<<<<

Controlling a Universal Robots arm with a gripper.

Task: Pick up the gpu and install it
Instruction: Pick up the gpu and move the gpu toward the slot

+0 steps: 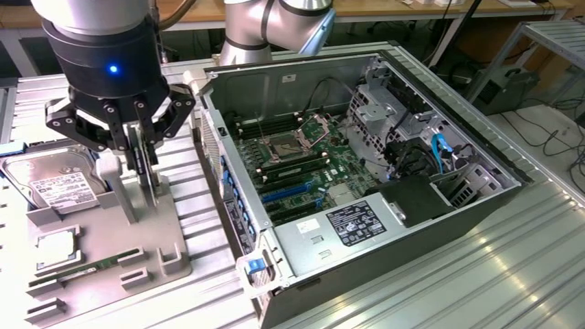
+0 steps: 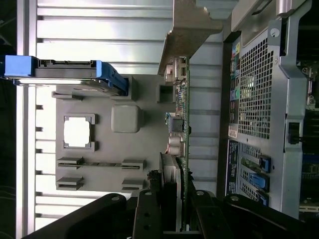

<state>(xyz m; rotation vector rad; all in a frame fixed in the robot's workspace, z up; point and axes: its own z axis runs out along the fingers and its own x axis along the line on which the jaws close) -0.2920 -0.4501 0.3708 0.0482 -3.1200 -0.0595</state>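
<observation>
**Tool.** In the exterior view the tool (image 1: pixel 140 147) hangs over the grey holder tray (image 1: pixel 109 257), at about 9 o'clock from the open computer case (image 1: pixel 274 274). Its fingers are pinched on the graphics card (image 1: pixel 144 181), one on each face. A blue light glows on the tool's black body.

**Task item.** The graphics card is held on edge and upright, above the tray and just beside the case's outer wall. Its lower edge is among the tray's grey posts; I cannot tell if it touches them. In the wrist view the card (image 2: pixel 183 114) shows its thin green edge with small silver parts, and its metal bracket (image 2: pixel 187 35) is at the end far from the tool (image 2: pixel 174 199).

**Tray contents.**
- A hard drive (image 1: pixel 51 181) lies at about 9 o'clock from the tool.
- A square processor chip (image 1: pixel 57 248) lies at about 7 o'clock from the tool.
- A narrow memory stick (image 1: pixel 87 267) lies just beyond the chip, at about 6 o'clock from the tool.

**Case.** It lies on its side on the slatted metal desk (image 1: pixel 512 274), with the mainboard (image 1: pixel 311 171) exposed and its blue card slots visible.

**Writing.**
- The hard drive has a white label; the print is not legible.
- A black label with white print (image 1: pixel 357 223) sits on the silver box at about 5 o'clock inside the case; it is not legible.
- No brand name can be read.
</observation>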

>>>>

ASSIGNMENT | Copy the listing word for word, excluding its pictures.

RESPONSE TO THIS EXERCISE |
Controlling a Universal Robots arm with a gripper.

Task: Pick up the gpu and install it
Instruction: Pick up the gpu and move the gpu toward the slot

+0 steps: 
+0 steps: 

<state>(xyz m; rotation vector rad; all in a frame fixed in the robot's workspace, z up; point and axes: its own z axis runs out along the fingers and its own x axis along the line on which the jaws close) -0.2920 -0.4501 0.3708 0.0482 -3.1200 -0.0595</state>
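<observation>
**Tool.** In the exterior view the tool (image 1: pixel 140 147) hangs over the grey holder tray (image 1: pixel 109 257), at about 9 o'clock from the open computer case (image 1: pixel 274 274). Its fingers are pinched on the graphics card (image 1: pixel 144 181), one on each face. A blue light glows on the tool's black body.

**Task item.** The graphics card is held on edge and upright, above the tray and just beside the case's outer wall. Its lower edge is among the tray's grey posts; I cannot tell if it touches them. In the wrist view the card (image 2: pixel 183 114) shows its thin green edge with small silver parts, and its metal bracket (image 2: pixel 187 35) is at the end far from the tool (image 2: pixel 174 199).

**Tray contents.**
- A hard drive (image 1: pixel 51 181) lies at about 9 o'clock from the tool.
- A square processor chip (image 1: pixel 57 248) lies at about 7 o'clock from the tool.
- A narrow memory stick (image 1: pixel 87 267) lies just beyond the chip, at about 6 o'clock from the tool.

**Case.** It lies on its side on the slatted metal desk (image 1: pixel 512 274), with the mainboard (image 1: pixel 311 171) exposed and its blue card slots visible.

**Writing.**
- The hard drive has a white label; the print is not legible.
- A black label with white print (image 1: pixel 357 223) sits on the silver box at about 5 o'clock inside the case; it is not legible.
- No brand name can be read.
</observation>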

Nothing more belongs to this answer.